Вскоре после того, напустив из трубки пахучего дыму, удалился и контий, сказавши (а ректор перевёл), что не желает мешать дружеской беседе старинных знакомцев. Турчонок засеменил за господином, держа под мышкой смешную шляпу, трость и шпагу — немецкую саблю, прямую и тонкую, будто шило. По-нашему, по-русски, заходить в горницу с шапкой да при оружье срам, а по-фрязински наоборот: без шпаги и шляпы честному мужу появиться никак невозможно — про это в академии на уроке географии сказывали.
Оставшись вдвоем (слуги не в счет), старые приятели повеселели и снова заговорили наперебой, как в самом начале, и тоже путая слова из нескольких языков. Лёшка меньше половины понимал.
Вспоминали какую-то панну Халю, к которой через тын лазали каплунов воровать, шинок на майдане, всяких разных людей, которых, как понял Алёша, давно и на свете нет.
В общем, пустое болтали, хоть вроде сановные мужи преклонного возраста.
Надоело уши ломать, прислушиваться — всё вздор невнятный. Ни про державное, ни про полезное разговору не было.
Едва начало темнеть, отец Дамаскин стал благодарить за хлеб-соль, прощаться.
— Что так рано? — изумился Мазепа.
— Робею по тёмному времени. Шалить стали на улицах, от государственного шатания. А на мне крест наперсный, ряса галанского сукна.
Гетман засмеялся:
— Не пущу, сиди. Ещё толком не поговорили. Будешь возвращаться, карету дам, провожатых. А то ночевать оставайся.
— Ну, Иван Степанович, коли приютишь… — не стал упираться отец ректор.
Тут — вот ведь удивительно — хозяин впервые за всё время вдруг на Алёшку посмотрел, да не мимоходом, а обстоятельно, с усмешечкой. Покачал головой:
— А ты, Дамаскин, всё такой же. Борода седая, а на уме «вивамус, аткве амемус».

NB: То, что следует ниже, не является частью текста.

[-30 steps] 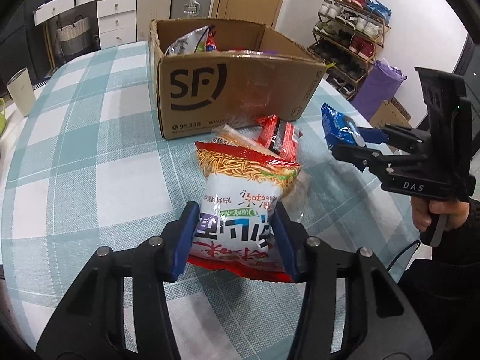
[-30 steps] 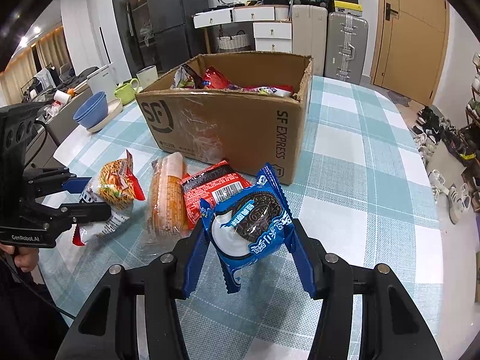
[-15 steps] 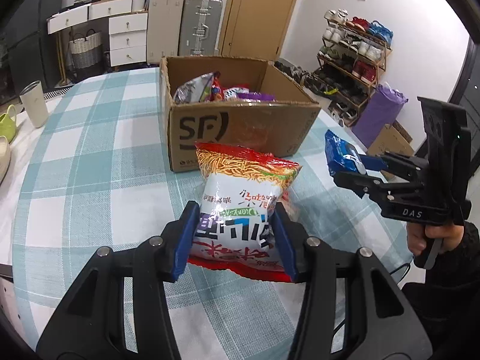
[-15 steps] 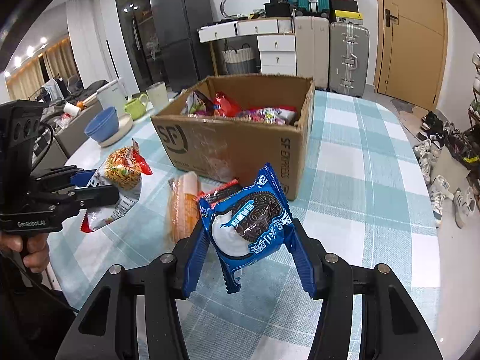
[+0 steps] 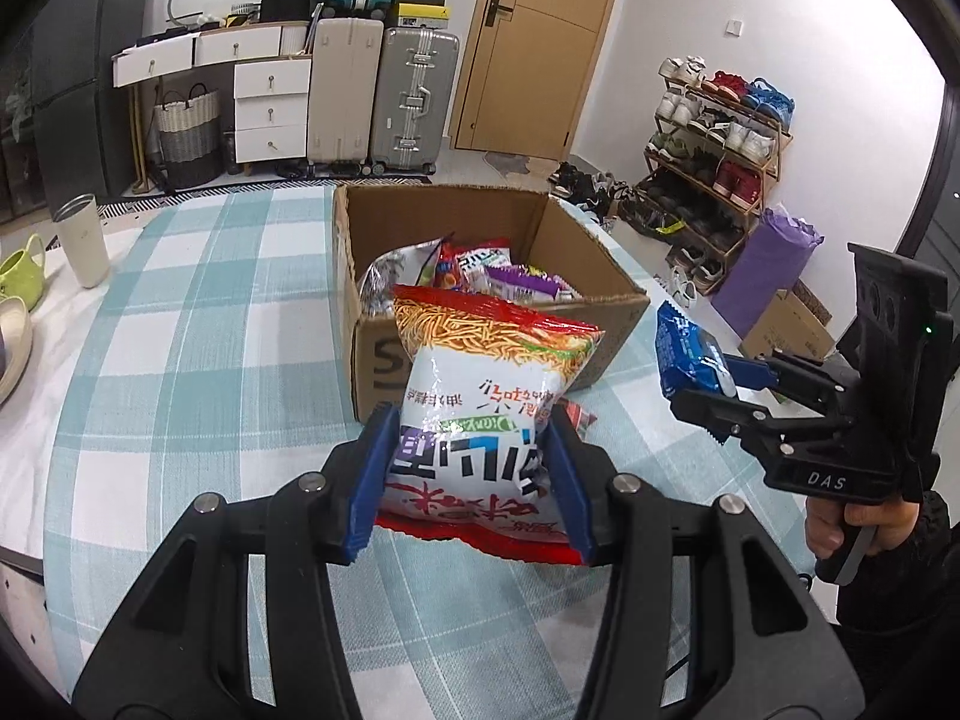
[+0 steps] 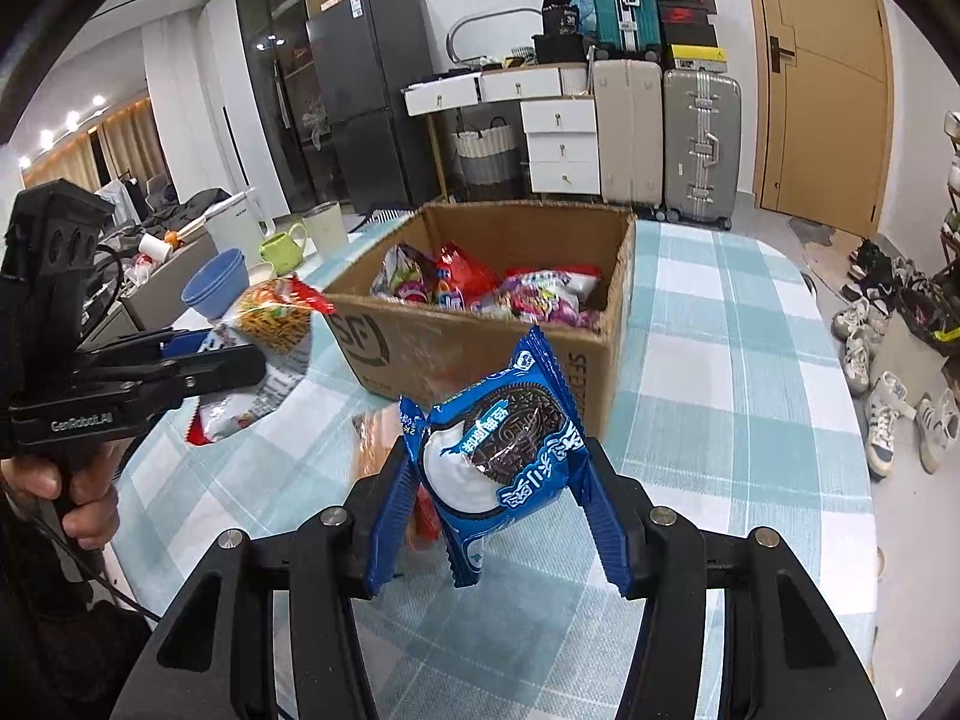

Что за «вивамус», Алёшка не понял, решил запомнить. Надо будет после отца Иакова, латынского учителя спросить.
— Грех тебе, грех, — потупился отец ректор. — Что вспомнил… И то неправда. Поди-ка, сыне, погуляй пока, — ласково подтолкнул он Лёшку к двери. — Спать тут будем. А с тобой, вельможный господин гетман, хотел я еще о наших московских делах перемолвиться…
Жалко было уходить, когда о важном началось, но не заперечишь. Поплёлся Алёшка к двери.
У малой у блошки прыгучие ножки.
Старинная пословица
Сумерки были плавные, позднесентябрьские, но в длинных переходах всюду горели стеклянные фонари со свечами — светло, почти что как днём. Вниз по лестнице Лёшка не пошёл, там известно что — двор. Покрутился вокруг трапезной. Поглазел на резные рундуки, на пустого железного дядьку с двуручным мечом, на парсуны: вид града Ерусалима с летающими по небу ангелами; два царских величества в виде чудесных отроков и меж ними, где ранее наверняка стояла правительница Софья, двуглавый орёл, неизрядно намалёванный и похожий на щипаного петуха.